Problem-centred instruction

  • Guided inquiries. In Guided Inquiry Learning (GIL), you develop a goal and a process for students to follow. Students are then expected to work collaboratively through scaffolded inquiry to complete the task. Within this scaffolding, you might provide students with a process that includes problem identification, hypothesis formulation, experiments, discussion, conclusions and peer-to-peer communication.
  • Case studies. To use a case study approach, identify a scenario for students to investigate, which should be challenging and complex enough to yield multiple solutions. Then, provide context in the form of additional resources or information for students to work through collaboratively. Make sure to structure this group work and outline expectations and a process for sharing products or solutions. You might also provide key information to students in advance to prepare for the case and use collaborative time effectively.
  • Simulations. Simulations allow students to enact or demonstrate what they have learned. To design an effective simulation, provide students with a situation based on real-world practices problems. You might add time constraints or have students collaborate in uncertain conditions and/or with incomplete information to challenge their critical thinking and knowledge application. Consider assigning roles to students to scaffold the simulation experience further.
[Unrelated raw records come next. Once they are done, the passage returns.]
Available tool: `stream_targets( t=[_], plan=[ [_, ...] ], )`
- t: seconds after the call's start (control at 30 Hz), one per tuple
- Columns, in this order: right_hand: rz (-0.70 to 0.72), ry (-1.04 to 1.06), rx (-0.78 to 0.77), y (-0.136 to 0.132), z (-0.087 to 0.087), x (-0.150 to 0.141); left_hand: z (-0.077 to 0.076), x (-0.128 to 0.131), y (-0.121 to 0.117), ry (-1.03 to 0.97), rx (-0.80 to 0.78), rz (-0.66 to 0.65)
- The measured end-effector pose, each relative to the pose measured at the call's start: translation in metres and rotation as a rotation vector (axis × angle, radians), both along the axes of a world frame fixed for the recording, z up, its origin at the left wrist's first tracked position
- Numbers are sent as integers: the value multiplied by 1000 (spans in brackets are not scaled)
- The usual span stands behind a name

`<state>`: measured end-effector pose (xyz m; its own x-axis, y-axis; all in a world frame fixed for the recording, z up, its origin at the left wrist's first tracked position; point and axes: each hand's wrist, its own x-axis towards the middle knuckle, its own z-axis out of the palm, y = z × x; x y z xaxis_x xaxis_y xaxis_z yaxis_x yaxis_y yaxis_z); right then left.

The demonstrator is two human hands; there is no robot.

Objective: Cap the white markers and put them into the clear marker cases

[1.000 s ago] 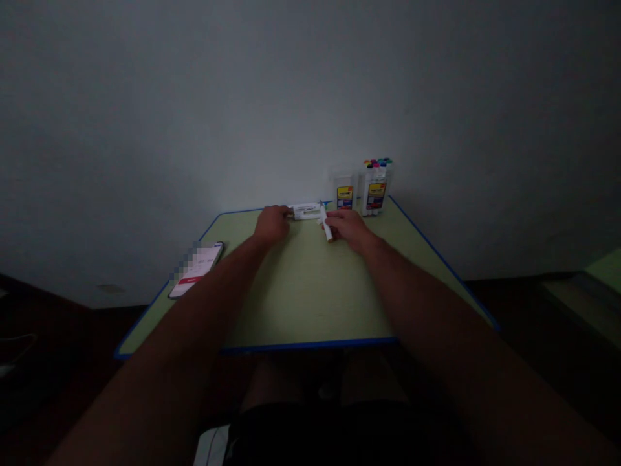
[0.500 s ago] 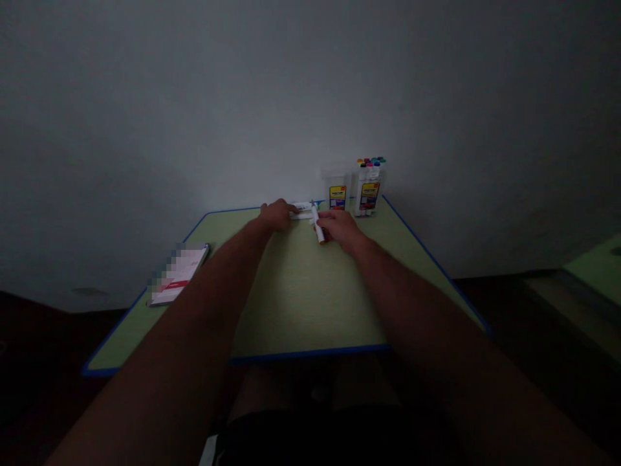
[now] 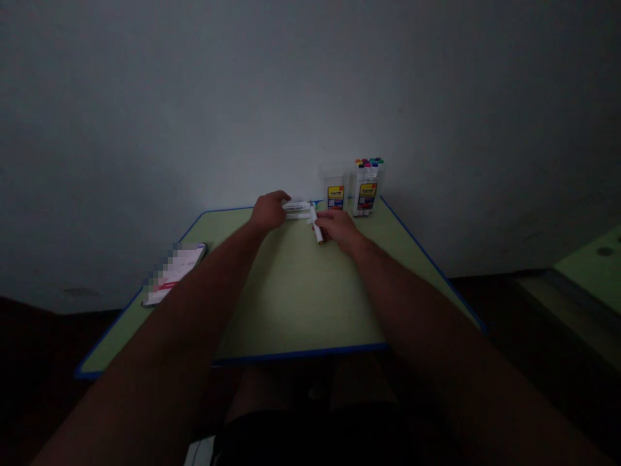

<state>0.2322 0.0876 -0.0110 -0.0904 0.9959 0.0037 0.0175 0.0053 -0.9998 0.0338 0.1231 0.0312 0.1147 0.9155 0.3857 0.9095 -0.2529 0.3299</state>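
My right hand (image 3: 339, 229) is closed around a white marker (image 3: 318, 228), which slants toward me with an orange-brown end nearest. Several more white markers (image 3: 297, 207) lie side by side at the back of the table, left of the held one. My left hand (image 3: 270, 210) is at their left ends, one finger stretched out above them and the other fingers lower and partly hidden. Whether it touches them is hard to make out.
A clear plastic case (image 3: 334, 188) stands against the wall. To its right, a second case (image 3: 367, 191) holds several markers with coloured caps. A book or pad (image 3: 182, 272) lies at the left of the green table (image 3: 310, 298), which has blue edging.
My left hand has shifted a little left along the markers, and its finger has lifted off them. The right hand keeps the marker in nearly the same place.
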Motion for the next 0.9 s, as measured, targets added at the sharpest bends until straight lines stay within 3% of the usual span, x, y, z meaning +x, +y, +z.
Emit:
stream_targets(
  t=[0.2, 0.5, 0.67, 0.9],
  plan=[
    [-32, -13, -35, -10, 9, -1, -5, -7, -40, -645, -134, 24],
    [56, 15, -68, -33, 26, -17, -1, -12, -101, -1292, -473, -74],
    [63, 85, -81, -43, 36, -20, -2, -16, -107, -1453, -557, -57],
    [71, 86, -82, -49, 40, -21, -2, -14, -110, -1414, -583, -74]
  ],
)
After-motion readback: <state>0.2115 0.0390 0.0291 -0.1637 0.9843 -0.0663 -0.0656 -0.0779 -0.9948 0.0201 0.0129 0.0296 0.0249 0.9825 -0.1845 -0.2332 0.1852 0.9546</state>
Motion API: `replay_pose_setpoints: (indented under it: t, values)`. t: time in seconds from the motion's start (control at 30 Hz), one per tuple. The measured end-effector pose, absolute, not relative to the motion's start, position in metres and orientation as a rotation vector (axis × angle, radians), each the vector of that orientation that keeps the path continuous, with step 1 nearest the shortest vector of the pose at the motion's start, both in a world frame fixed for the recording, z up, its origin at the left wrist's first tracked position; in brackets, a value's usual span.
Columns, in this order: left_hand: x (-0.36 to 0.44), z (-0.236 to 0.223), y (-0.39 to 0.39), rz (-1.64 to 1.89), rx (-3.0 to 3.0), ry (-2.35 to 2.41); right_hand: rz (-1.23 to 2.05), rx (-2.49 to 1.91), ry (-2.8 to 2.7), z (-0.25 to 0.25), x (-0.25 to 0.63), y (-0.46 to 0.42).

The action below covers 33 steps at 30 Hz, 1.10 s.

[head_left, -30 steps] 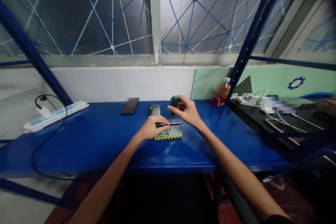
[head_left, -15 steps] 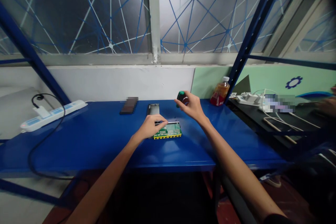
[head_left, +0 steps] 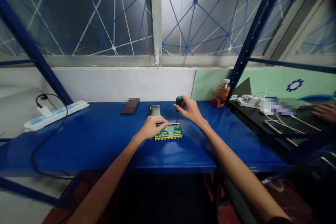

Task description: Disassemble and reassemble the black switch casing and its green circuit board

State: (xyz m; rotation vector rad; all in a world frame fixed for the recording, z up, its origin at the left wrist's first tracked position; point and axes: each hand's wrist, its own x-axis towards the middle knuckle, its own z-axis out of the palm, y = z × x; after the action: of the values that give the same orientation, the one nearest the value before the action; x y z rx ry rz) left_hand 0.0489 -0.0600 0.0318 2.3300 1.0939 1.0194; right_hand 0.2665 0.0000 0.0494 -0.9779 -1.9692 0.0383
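A green circuit board [head_left: 172, 131] with a yellow-edged front lies on the blue table. Along its back edge runs a thin silver bar [head_left: 174, 124]. My left hand [head_left: 152, 126] is closed in a pinch at the left end of this bar. A screwdriver [head_left: 179, 100] with a green and black handle is upright in the closed fingers of my right hand [head_left: 190, 108]. Its thin shaft points down, and the tip is at the bar's right end; whether it touches a screw is too small to tell. Behind my left hand sits a dark grey metal piece [head_left: 154, 110], partly covered.
A black phone-like slab [head_left: 130, 106] lies at the back left. A white power strip [head_left: 56, 114] with a black cable is at the far left. A drink bottle [head_left: 221, 93] stands at the back right. Another person's hand [head_left: 324, 112] is over the neighbouring black table at right.
My right hand has lowered slightly, and the screwdriver has come upright with its tip down at the bar's right end. My left hand keeps its pinch. The view has shifted a little.
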Motion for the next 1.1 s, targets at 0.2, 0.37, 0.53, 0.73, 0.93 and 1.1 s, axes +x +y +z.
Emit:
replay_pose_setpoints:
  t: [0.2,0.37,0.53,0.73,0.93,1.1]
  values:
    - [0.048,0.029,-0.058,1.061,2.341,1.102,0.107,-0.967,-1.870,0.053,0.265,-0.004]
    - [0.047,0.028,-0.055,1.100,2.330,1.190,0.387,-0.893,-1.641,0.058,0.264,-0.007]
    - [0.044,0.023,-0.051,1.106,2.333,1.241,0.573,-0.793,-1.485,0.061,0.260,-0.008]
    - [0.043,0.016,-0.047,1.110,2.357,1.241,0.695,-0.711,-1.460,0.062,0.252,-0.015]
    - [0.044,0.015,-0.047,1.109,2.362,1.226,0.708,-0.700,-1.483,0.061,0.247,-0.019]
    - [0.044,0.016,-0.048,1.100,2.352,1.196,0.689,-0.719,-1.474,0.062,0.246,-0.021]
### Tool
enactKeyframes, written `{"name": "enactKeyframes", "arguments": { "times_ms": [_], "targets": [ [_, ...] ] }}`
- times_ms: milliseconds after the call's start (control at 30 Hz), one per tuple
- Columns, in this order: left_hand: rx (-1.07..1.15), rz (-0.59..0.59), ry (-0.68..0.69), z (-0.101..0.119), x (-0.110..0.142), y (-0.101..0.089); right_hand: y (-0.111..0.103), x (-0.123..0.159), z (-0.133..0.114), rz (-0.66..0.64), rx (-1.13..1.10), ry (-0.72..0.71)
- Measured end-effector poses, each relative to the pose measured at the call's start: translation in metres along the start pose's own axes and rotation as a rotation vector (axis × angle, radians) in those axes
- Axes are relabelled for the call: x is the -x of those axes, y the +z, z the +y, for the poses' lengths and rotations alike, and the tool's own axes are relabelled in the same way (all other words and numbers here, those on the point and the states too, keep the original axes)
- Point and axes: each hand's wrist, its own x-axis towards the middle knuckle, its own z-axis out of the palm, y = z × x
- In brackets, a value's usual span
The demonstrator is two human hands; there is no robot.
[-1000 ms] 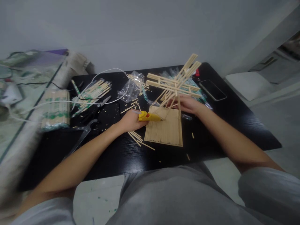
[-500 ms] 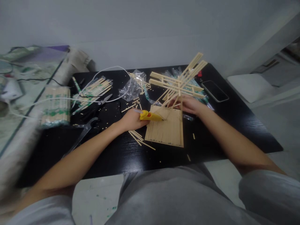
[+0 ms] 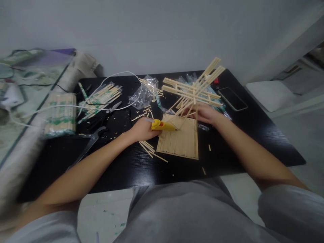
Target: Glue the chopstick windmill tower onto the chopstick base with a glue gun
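Gripped the yellow glue gun (image 3: 162,125) by its rear end in the left hand (image 3: 143,131), with fingers curled around it; aimed the nozzle across the flat stick panel (image 3: 177,143) toward the feet of the thin sticks beneath the crossed stick frame (image 3: 194,90); could not tell touching from hovering at the tip; reached the right hand (image 3: 205,113) in behind those thin sticks, with fingertips partly hidden; could not tell pinching from mere steadying there; saw the panel lying flat on the table (image 3: 227,162) between both hands, with the frame rising above its far end.

Seemed to call for a still right hand and a light, even squeeze from the left; looked best done with a small bead right at the joint, not a smear along the panel; probably needed a motionless frame during cooling, with bare fingers clear of the hot tip; risked a knock against the wide, top-heavy arms; deserved care, too, around the loose sticks (image 3: 147,147) just left of the panel.
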Motion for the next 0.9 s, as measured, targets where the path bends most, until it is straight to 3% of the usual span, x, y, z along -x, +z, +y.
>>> {"name": "enactKeyframes", "arguments": {
  "times_ms": [300,900],
  "targets": [
    [-0.002,0.006,0.026,-0.0038,-0.0007,0.0012,-0.0023,-0.0022,0.0019,0.063,-0.012,0.011],
    [-0.019,0.003,0.024,-0.0044,-0.0004,0.0004,-0.0049,-0.0027,0.0033,0.032,0.017,-0.019]
  ]
}}
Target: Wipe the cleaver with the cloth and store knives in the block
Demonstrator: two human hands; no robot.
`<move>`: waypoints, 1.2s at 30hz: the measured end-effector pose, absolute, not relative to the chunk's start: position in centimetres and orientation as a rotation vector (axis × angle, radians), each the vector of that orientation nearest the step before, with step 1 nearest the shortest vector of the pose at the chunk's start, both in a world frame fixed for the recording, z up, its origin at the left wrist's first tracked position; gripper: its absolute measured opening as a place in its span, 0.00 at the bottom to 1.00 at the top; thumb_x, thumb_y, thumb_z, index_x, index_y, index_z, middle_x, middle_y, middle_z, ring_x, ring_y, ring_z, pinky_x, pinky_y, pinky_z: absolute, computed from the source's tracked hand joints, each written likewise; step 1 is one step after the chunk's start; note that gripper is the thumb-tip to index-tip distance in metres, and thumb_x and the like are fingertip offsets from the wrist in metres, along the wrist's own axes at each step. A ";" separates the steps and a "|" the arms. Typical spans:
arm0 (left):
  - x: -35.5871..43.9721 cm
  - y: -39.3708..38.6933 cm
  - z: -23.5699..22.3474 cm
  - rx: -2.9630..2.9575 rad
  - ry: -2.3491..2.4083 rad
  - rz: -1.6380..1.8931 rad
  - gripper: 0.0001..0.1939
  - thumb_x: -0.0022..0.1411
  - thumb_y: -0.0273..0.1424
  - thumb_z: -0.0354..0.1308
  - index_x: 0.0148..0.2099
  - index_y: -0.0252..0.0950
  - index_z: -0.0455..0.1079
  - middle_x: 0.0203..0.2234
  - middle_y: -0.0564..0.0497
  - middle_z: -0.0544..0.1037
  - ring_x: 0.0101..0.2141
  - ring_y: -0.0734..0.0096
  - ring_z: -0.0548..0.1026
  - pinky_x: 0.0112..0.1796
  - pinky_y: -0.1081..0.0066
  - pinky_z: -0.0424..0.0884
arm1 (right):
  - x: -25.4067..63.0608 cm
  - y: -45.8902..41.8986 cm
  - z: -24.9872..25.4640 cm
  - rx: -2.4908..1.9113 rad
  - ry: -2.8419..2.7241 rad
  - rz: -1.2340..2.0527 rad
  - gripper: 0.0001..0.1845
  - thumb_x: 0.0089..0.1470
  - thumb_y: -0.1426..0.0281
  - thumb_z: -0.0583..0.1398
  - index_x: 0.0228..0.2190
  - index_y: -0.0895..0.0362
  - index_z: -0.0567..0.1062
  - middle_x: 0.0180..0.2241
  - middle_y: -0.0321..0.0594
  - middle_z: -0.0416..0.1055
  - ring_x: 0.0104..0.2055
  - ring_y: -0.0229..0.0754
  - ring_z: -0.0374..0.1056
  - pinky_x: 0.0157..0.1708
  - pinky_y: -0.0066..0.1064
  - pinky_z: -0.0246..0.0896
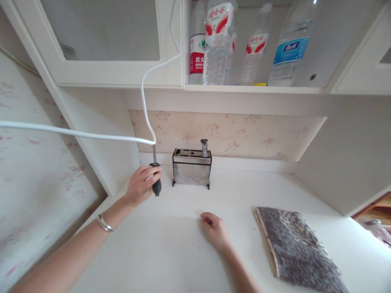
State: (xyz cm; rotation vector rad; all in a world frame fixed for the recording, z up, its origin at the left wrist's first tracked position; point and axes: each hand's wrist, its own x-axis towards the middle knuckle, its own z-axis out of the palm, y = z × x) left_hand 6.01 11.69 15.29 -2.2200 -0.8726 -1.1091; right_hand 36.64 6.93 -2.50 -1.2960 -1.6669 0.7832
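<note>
Head view, right grip (214,231) loosely closed, left grip (141,185) around tool (157,188), cable (76,133) at tip, rack (192,160) beside

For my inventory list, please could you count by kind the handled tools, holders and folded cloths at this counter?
Handled tools: 2 (black-handled tool in left hand, upright handle in holder)
Holder: 1
Folded cloth: 1
Total: 4

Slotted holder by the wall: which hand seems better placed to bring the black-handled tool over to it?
Likely the left hand: it grips the black-handled tool, left of the slotted holder. The right hand, loosely curled, holds nothing visible.
</note>
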 end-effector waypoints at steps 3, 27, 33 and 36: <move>2.9 7.6 10.7 -2.285 -0.985 -1.076 0.13 0.60 0.25 0.53 0.45 0.46 0.71 0.42 0.49 0.78 0.41 0.64 0.73 0.41 0.63 0.72 | 36.5 6.9 -2.5 -1.302 -1.684 0.776 0.12 0.51 0.65 0.55 0.33 0.55 0.77 0.30 0.42 0.76 0.31 0.44 0.70 0.33 0.34 0.64; -5.5 -3.8 -0.7 -2.397 -1.314 -0.896 0.18 0.62 0.23 0.47 0.47 0.47 0.71 0.40 0.48 0.77 0.41 0.66 0.77 0.39 0.69 0.75 | 35.4 7.1 -3.6 -1.537 -1.755 0.632 0.14 0.53 0.61 0.55 0.36 0.54 0.76 0.34 0.42 0.76 0.33 0.45 0.70 0.36 0.36 0.64; -5.7 -3.8 -0.7 -2.457 -1.364 -0.855 0.17 0.62 0.24 0.47 0.47 0.47 0.71 0.42 0.47 0.75 0.42 0.67 0.76 0.38 0.72 0.75 | 35.5 7.1 -3.6 -1.526 -1.771 0.628 0.14 0.53 0.62 0.54 0.36 0.53 0.76 0.35 0.42 0.76 0.35 0.45 0.70 0.37 0.36 0.64; -5.5 -4.0 -0.7 -2.469 -1.403 -0.829 0.17 0.63 0.25 0.46 0.48 0.46 0.70 0.42 0.46 0.75 0.42 0.67 0.76 0.38 0.71 0.75 | 35.5 7.0 -3.5 -1.510 -1.782 0.633 0.14 0.53 0.62 0.54 0.36 0.54 0.76 0.35 0.42 0.76 0.35 0.45 0.71 0.38 0.37 0.64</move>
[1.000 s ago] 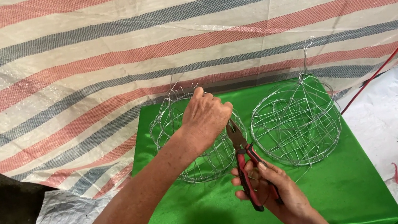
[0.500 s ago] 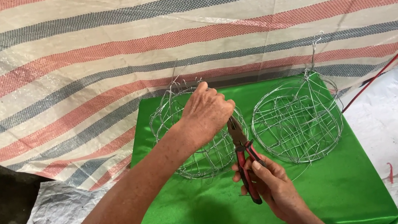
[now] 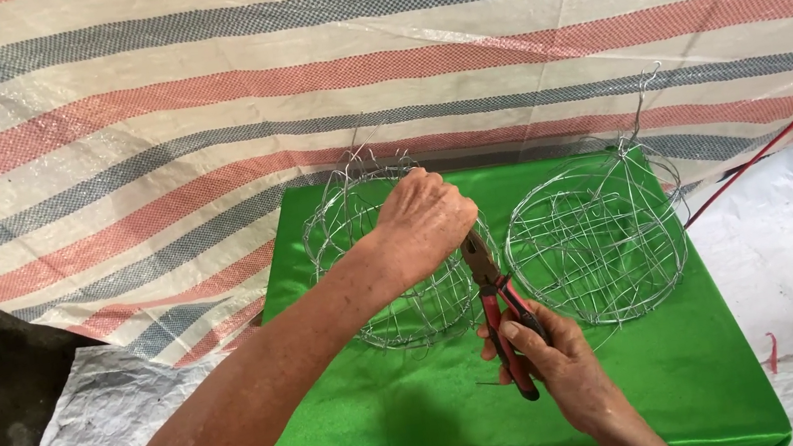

With the above approaches, it is important to follow up with a debrief or discussion. You might also choose to include check-in times during the activity when students can share their learning, reflections and engage with feedback.

Group writing

Group writing or writing in collaboration can help students understand their audience and how to communicate in academic discourse. You may need to provide students with a framework to manage conflict, to include quiet or unassertive students, or to produce work with consistency in style.

A few ways you might structure collaborative writing groups include:

  • assigning a group writing task with assigned sections or roles (less collaborative)
  • assigning a group writing task with no assigned sections or roles – students determine contributions (more collaborative)
  • assigning individual writing tasks with structured peer review.

Peer teaching and learning

Peer teaching can be particularly helpful for students to consolidate their learning. Through the practice of teaching others, students can define their knowledge and actively fill in gaps to develop new conceptual frameworks. Peer teaching and learning might happen in formal or informal ways, through structured activities or less defined discussions around content. When conducting a peer teaching activity, it may be helpful to provide students with instructions or written prompts for teaching, asking questions, and giving feedback.

Some examples of peer teaching activities include:

  • role-plays
  • reciprocal peer teaching (taking turns to explain things to each other)
  • teaching peers through case study presentations or article summaries
  • problem-based learning scenarios.

Discussion groups or tutorials

Effectively structuring collaborative group discussions can be a challenge. It is essential to model effective group discussions and provide students with a framework or strategies for how to be successful.

  • You should always begin with an icebreaker or introduction activity to help create an inclusive environment.
  • Encourage students to be constructive and positive and to establish ground rules within their discussion groups.
  • Once groups appear to be collaborating effectively in a discussion, remember to step back and help participants become independent learners.
  • Debrief discussions by asking follow-up questions, by asking students to share interesting points, or by asking students to write key comments on a whiteboard.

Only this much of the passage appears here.